Pewnie, że mogę ale ... jeszcze nie widziałem dobrze ułożonego planu, przynajmniej przez osobę nie mającą wieloletniego stażu treningowego. Zwykle początkujący konsultują w Internecie koszmarne plany treningowe, powielają klasyczne błędy: ćwiczeń jest za dużo, objętość jest ogromna, kolejność ćwiczeń jest niewłaściwa lub kuleje nawet układ dni (np. w poniedziałek są plecy, a nogi we wtorek lub odwrotnie). Moja rada brzmi – najpierw wypróbuj typowe, przemyślane koncepcje treningu np. westside barbell, warianty treningu FBW, push pull czy góra/dół. Bardzo często zamiana np. przysiadów na wyciskania nogami na suwnicy, martwego ciągu na unoszenia tułowia, podciągania na drążku na ściąganie drążka wyciągu powoduje, iż trening przestaje być skuteczny. Do bardziej zaawansowanych planów zwykle dołączona jest „instrukcja obsługi”, w tym progresja ciężarów, okresy regeneracji, zmienna objętość, rotacja ćwiczeniami i obciążeniami. I nie ma tam przypadku, nie powinieneś zmieniać tam nawet ilości serii czy zakresu powtórzeń. Bardzo często na papierze plan wygląda na lekki i w ogóle na rozgrzewkę. „Phi, co to jest 5 x 5 serii przysiadów”. Problem zaczyna się, gdy doczytasz, że te 5 serii ma być wykonane na określonym ciężarze submaksymalnym (a ciężary rosną np. co tydzień, przez 10-12 tygodni).

Podsumowanie:

  • najpierw warto wypróbować sprawdzone schematy treningowe od renomowanych szkół, trenerów, a dopiero później własnoręcznie tworzone koncepcje,
  • w zaawansowanych planach treningowych nic nie jest przypadkowe, ani kolejność ćwiczeń, ani układ dni, a tym bardziej stosowanie % ciężaru maksymalnego. Nie zmieniaj tego, co działa, a tym bardziej tego czego roli nie jesteś pewien.

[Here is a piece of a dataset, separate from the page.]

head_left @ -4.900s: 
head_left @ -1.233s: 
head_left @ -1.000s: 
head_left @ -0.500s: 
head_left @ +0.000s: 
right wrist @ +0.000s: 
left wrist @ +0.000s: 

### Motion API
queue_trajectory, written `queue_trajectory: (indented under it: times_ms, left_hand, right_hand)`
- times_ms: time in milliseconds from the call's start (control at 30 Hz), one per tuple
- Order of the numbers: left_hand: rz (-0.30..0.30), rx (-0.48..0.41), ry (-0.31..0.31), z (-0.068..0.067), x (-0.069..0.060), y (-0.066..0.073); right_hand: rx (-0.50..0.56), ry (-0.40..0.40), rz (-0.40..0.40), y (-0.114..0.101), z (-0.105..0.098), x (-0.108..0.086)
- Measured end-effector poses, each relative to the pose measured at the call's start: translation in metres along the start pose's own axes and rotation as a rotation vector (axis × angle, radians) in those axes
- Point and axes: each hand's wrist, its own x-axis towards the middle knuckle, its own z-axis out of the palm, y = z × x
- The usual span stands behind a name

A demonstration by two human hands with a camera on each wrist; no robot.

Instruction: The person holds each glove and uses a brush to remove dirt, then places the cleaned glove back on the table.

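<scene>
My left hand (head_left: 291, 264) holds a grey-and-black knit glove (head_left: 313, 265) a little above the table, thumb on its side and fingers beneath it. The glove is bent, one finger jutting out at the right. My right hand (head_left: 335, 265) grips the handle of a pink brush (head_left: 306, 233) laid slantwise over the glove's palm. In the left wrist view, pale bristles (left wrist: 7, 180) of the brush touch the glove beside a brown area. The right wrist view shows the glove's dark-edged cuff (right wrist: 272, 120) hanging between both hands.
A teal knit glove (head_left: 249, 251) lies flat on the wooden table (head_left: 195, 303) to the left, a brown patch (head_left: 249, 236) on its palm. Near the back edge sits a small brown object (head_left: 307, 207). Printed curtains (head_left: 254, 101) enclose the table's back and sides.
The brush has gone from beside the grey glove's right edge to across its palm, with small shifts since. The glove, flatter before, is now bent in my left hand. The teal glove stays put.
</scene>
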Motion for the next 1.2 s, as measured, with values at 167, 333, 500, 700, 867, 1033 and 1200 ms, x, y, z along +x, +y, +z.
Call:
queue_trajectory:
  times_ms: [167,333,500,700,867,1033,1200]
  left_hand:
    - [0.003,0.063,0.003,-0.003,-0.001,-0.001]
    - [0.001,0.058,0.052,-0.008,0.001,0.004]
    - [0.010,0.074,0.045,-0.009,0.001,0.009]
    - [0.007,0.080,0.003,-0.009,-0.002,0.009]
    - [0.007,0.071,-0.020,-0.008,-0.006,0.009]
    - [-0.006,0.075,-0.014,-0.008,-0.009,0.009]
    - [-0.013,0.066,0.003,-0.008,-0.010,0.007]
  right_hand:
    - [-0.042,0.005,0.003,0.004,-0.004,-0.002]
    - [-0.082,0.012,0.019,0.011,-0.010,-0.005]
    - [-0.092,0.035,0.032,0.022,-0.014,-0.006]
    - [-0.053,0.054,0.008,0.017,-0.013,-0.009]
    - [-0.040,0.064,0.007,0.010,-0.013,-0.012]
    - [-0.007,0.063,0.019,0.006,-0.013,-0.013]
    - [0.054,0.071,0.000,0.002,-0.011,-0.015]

„Mam trochę odłożonego tłuszczu, jaki plan wybrać?”

Zawsze polecam tu najpierw pozbycie się „balastu”, a dopiero później budowanie masy czy siły. Tkanka tłuszczowa wpływa negatywnie na cały organizm, im szybciej jej się pozbędziesz, tym lepsze efekty odnotujesz po rozpoczęciu nowego cyklu treningowego. Nawet w podnoszeniu ciężarów czy MMA, w większości wypadków skończyły się występy katastrofalnie zatłuszczonych zawodników. Oczywiście są wyjątki od reguły, ale mówię o ogóle zawodników. Dlaczego tak się stało? To proste - tłuszcz nie daje dodatkowych profitów, a jest wliczony w wagę ciała, dlatego taka osoba musi zaliczyć więcej kg na sztandze, aby liczyć się w swojej kategorii wagowej np. w trójboju czy podnoszeniu ciężarów. Ponadto dziesiątki przedwczesnych śmierci pokazały, iż nadmierne „ulewanie” ciała nie jest sprzymierzeńcem układu sercowo-naczyniowego.

Podsumowanie:

  • najpierw pozbądź się tkanki tłuszczowej, a później planuj budowanie masy czy siły,
  • zastosuj dietę z ujemnym bilansem kalorycznym, aeroby, interwały. Ważną rolę odegra tu również trening siłowy (im prostszy plan tym lepiej).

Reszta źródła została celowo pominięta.